Influence of Molecular Weight of Polymer Electret on the Synaptic Organic Field-Effect Transistor Performance

Chargeable polymer electret-based organic field-effect transistor (OFET) memory devices are attractive for intrinsically flexible artificial synapse. However, the effects of molecular weight (Mw) of polymer electret on the charge trapping properties, especially the implementation of synaptic functions, are not yet well-understood. In this work, the authors study pentacene-based synaptic OFET memory made from two different molecular weight polymer electrets, with poly(N-vinylcarbazole) (PVK) as the case study. Utilizing the synergistic effect of smooth surface morphology, higher polymer chain-end density and lower dielectric constant, OFET memory device with lower Mw PVK electret showed a larger memory window (28.2 V) and faster write speed (1 ms) compared to that with higher Mw PVK. Benefiting from its charge-trapping ability, the synaptic OFETs with lower Mw PVK delivered a better modulation of synaptic weight.

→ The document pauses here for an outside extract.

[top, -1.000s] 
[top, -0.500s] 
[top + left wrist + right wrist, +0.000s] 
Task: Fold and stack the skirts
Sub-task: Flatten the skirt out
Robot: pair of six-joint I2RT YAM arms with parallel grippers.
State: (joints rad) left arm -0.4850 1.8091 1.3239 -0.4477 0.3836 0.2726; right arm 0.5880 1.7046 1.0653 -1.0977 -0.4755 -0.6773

The co-modulation of photonic and electric operations enabled the reconfigurable short-term plasticity and long-term plasticity (LTP) in lower Mw PVK devices, further leading to the STP-based emulation of visible color recognition and LTP-based neural network simulation. This work enlightens a detailed understanding of the molecular weight-dependent charge trapping behavior for the future integration of visible information sensing-memory-processing in optoelectronic OFET memory.